[What this task involves]: Copy out every line of the data exactly; do not include the images.

____________________

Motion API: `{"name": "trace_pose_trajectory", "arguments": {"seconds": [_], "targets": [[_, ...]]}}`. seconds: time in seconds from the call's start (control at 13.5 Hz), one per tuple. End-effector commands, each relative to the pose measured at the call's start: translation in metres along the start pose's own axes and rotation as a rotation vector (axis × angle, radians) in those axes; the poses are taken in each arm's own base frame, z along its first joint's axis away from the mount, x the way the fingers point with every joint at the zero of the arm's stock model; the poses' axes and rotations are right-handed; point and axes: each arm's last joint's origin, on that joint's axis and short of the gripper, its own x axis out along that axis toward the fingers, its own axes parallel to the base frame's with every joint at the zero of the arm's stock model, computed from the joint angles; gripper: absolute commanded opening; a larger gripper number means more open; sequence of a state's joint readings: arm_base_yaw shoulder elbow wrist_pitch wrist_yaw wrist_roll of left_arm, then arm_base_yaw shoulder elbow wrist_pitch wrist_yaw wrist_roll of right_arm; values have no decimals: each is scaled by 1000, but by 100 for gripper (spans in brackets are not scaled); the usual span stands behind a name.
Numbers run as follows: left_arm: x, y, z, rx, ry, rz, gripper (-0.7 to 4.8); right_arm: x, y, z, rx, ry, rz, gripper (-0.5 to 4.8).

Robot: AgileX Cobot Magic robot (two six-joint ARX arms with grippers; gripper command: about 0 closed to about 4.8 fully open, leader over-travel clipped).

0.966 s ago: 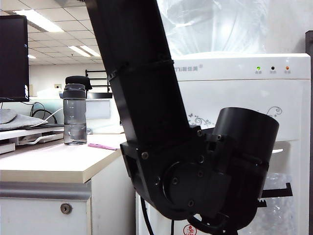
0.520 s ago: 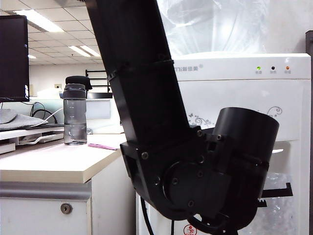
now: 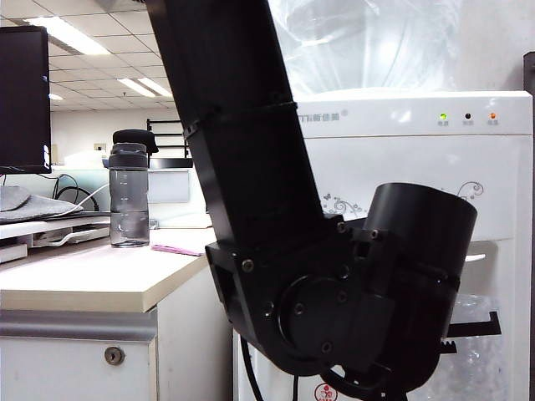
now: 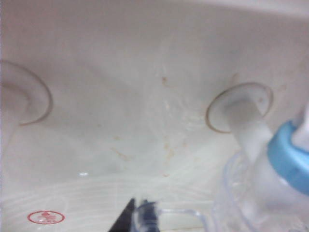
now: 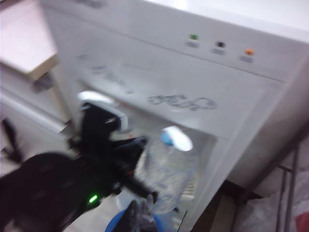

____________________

[Answer for this exercise]:
Motion API: `{"name": "trace_pose_trajectory", "arguments": {"seconds": [_], "targets": [[_, ...]]}}`. seconds: time in seconds from the call's start (control at 13.5 Hz), one per tuple. End-effector commands, each relative to the pose measured at the call's start: translation in metres along the start pose's own axes and rotation as a rotation vector (axis × angle, radians) in those axes; the poses are taken in each arm's own base frame, z along its first joint's axis away from the mount, x the way the fingers point with every joint at the zero of the arm's stock model; the poses' axes and rotations are right-handed; point and axes: each arm's last joint's origin, on that joint's axis and short of the gripper, its own x axis out along that axis toward the fingers, its own axes parallel to the base frame's with every joint at the zero of the arm's stock model, computed from the joint angles; gripper: absolute commanded opening; a larger gripper number means more open; sequence of a state's joint readings: arm_base_yaw shoulder elbow wrist_pitch wrist_yaw wrist_roll of left_arm, then arm_base_yaw shoulder elbow wrist_pitch wrist_yaw wrist_roll of right_arm; values have no decimals: each is scaled by 1000, but by 100 for gripper (spans in brackets are not scaled); the usual span stands behind a name.
Numbers run as follows: left_arm: x, y, z, rx, ry, rz, gripper (-0.7 to 4.8); right_arm: x, y, z, rx, ry, rz, gripper (-0.5 to 4.8).

Robot: AgileX Cobot Magic robot (two six-joint ARX arms with grippers; gripper command: about 0 closed to about 4.8 fully open, leader over-travel clipped).

0.966 s ago: 
0.520 s ago: 
now: 
now: 
now: 

With this, the exercise is complete.